Dataframe write functions#

Dataframe write methods#

class pystarburst.dataframe_writer.DataFrameWriter(dataframe: DataFrame)#

Bases: object

Provides methods for writing data from a DataFrame to supported output destinations.

To use this object:

  1. Create an instance of a DataFrameWriter by accessing the DataFrame.write property.

  2. (Optional) Specify the save mode by calling mode(), which returns the same DataFrameWriter that is configured to save data using the specified mode. The default mode is “errorifexists”.

  3. Call save_as_table() to save the data to the specified destination.

mode(save_mode: str) DataFrameWriter#

Set the save mode of this DataFrameWriter.

Parameters:

save_mode

one of the following strings:

  • ”append”: Append data of this DataFrame to existing data.

  • ”overwrite”: Overwrite existing data.

  • ”errorifexists”: Throw an exception if data already exists.

  • ”ignore”: Ignore this operation if data already exists.

Default value is “errorifexists”.

Returns:

The DataFrameWriter itself.

saveAsTable(table_name: str | Iterable[str], *, mode: str | None = None, column_order: str = 'index', table_properties: Dict[str, str | bool | int | float] = None, statement_properties: Dict[str, str] | None = None) None#

Writes the data to the specified table in a Trino cluster.

saveAsTable() is an alias of save_as_table().

Parameters:
  • table_name – A string or list of strings that specify the table name or fully-qualified object identifier (database name, schema name, and table name).

  • mode

    One of the following values.
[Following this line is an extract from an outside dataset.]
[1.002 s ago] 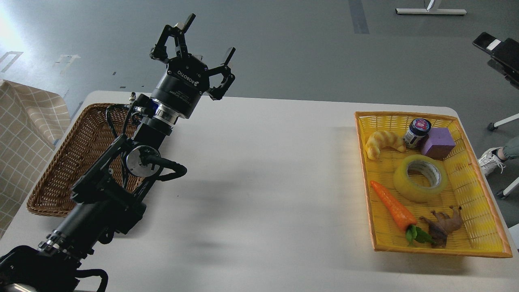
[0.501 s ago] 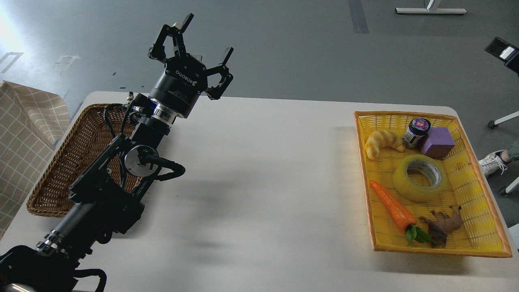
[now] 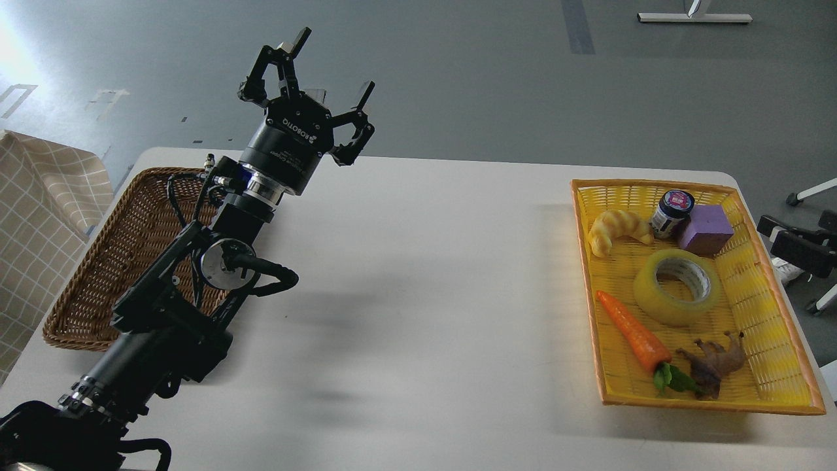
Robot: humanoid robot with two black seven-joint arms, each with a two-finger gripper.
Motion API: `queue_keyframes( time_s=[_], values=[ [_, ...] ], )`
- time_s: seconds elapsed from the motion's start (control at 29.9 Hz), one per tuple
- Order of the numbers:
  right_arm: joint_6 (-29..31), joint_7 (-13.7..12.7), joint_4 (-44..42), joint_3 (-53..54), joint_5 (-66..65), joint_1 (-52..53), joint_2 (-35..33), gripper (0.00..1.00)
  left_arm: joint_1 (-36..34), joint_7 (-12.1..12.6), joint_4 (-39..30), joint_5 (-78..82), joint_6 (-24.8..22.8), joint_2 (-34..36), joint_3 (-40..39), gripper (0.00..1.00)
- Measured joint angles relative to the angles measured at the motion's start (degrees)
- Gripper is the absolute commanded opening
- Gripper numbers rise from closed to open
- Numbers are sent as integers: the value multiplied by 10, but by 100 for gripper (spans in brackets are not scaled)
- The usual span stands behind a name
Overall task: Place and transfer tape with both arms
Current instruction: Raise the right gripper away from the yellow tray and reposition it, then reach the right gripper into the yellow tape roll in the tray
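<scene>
1. A brown wicker basket (image 3: 111, 261) sits at the table's (image 3: 418, 294) left edge.
2. A yellow tray (image 3: 771, 366) on the right holds a croissant (image 3: 614, 230), jar (image 3: 673, 212), purple block (image 3: 706, 229), carrot (image 3: 633, 335) and what looks like a brown animal figure (image 3: 716, 363).

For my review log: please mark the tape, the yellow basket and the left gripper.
tape (image 3: 654, 302): head view, on its translucent yellow side wall.
yellow basket (image 3: 654, 186): head view, on its far rim.
left gripper (image 3: 332, 67): head view, midway between its spread fingertips.
</scene>
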Motion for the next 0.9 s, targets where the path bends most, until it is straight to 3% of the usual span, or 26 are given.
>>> queue_keyframes(
  time_s=[0.37,0.57,0.9],
  values=[
    [0,-23,-58,-4,-46,19,56,97,1,-1,-4,0,-2,4,-1,98],
    [1,-48,-68,-35,-47,48,86,97,2,-1,-5,0,-2,2,0,98],
    [3,-55,-116,-116,-47,131,103,97,2,-1,-5,-1,-1,1,-1,98]
  ],
)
When it’s None or not provided, the save mode set by mode() is used.

    • ”append”: Append data of this DataFrame to existing data.

    • ”overwrite”: Overwrite existing data.
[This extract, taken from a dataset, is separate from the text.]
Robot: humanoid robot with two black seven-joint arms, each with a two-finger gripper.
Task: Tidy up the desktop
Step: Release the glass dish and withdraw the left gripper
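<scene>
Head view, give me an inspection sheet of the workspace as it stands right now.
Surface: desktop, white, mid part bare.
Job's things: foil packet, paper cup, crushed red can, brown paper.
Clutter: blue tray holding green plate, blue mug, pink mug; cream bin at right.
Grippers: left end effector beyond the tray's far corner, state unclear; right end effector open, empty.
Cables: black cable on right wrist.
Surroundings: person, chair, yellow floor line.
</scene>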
    • ”errorifexists”: Throw an exception if data already exists.

    • ”ignore”: Ignore this operation if data already exists.

  • column_order

    When mode is “append”, data will be inserted into the target table by matching column sequence or column name. Default is “index”. When mode is not “append”, the column_order makes no difference.

    • ”index”: Data will be inserted into the target table by column sequence.

    • ”name”: Data will be inserted into the target table by matching column names. If the target table has more columns than the source DataFrame, use this one.

  • table_properties – Any custom table properties used to create the table.

Examples

>>> df = session.create_dataframe([[1,2],[3,4]], schema=["a", "b"])
>>> df.write.mode("overwrite").save_as_table("my_table")
>>> session.table("my_table").collect()
[Row(A=1, B=2), Row(A=3, B=4)]
>>> df.write.save_as_table("my_table", mode="append")
>>> session.table("my_table").collect()
[Row(A=1, B=2), Row(A=3, B=4), Row(A=1, B=2), Row(A=3, B=4)]
>>> df.write.mode("overwrite").save_as_table("my_table", table_properties={"format": "parquet"})
>>> session.table("my_table").collect()
[Row(A=1, B=2), Row(A=3, B=4)]
>>> df.write.mode("overwrite").save_as_table("my_table", table_properties={"partitioning": ["a"]})
>>> session.table("my_table").collect()
[Row(A=1, B=2), Row(A=3, B=4)]
save_as_table(table_name: str | Iterable[str], *, mode: str | None = None, column_order: str = 'index', table_properties: Dict[str, str | bool | int | float] = None, statement_properties: Dict[str, str] | None = None) None#

Writes the data to the specified table in a Trino cluster.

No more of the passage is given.